The accuracy of their method was validated in a comparative study with eight other labs across Canada, and the USask team became a key contributor to advancing wastewater-based epidemiology (WBE) in Canada, Germany, and elsewhere.
The team’s quick foray into wastewater testing for the COVID-19 virus was based on partnerships the researchers had built with municipalities through previous wastewater research, including Brinkmann and McPhedran’s work with treatment plant operators in Saskatoon to monitor flows for the presence of pharmaceuticals and toxic compounds from rubber tires.
And, thanks to McPhedran’s trusted partnerships with numerous First Nations as Saskatchewan Centennial Enhancement Chair in Water Stewardship for Indigenous Communities, the team monitors wastewater for three communities—a process that requires co-operation and a strong commitment to gather and transport time-sensitive samples. As well, the team has helped the USask community by monitoring flows from student dormitories.

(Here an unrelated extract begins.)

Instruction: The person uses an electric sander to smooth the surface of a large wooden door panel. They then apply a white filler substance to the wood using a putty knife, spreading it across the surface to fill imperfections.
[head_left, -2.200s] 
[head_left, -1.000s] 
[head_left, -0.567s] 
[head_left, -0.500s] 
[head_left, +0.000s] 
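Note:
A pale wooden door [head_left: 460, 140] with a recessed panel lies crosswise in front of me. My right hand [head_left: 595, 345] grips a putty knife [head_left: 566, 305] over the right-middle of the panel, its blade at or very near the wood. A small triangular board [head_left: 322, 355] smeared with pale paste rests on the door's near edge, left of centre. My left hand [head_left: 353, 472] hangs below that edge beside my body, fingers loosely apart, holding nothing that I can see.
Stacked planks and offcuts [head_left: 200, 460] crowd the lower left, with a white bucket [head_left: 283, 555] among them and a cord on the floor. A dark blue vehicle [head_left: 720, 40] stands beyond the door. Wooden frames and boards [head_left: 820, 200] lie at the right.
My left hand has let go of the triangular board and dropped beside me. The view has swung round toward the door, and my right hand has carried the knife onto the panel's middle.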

Giesy said when his team had trouble finding long-term funding for wastewater monitoring, the Public Health Agency of Canada (PHAC) stepped up. PHAC has now extended funding to 2023 and named the USask team as its Prairie Node of a national WBE project that could see monitoring extended to include recreational pharmaceuticals, other viruses, and especially drug-resistant bacteria.
“We like to work on socially relevant issues and solve problems. Our role is to develop technologies that can be transferred to the private and public sectors and train the next generation of water quality experts,” said Giesy. “We have taken a leap of faith and good things have happened.”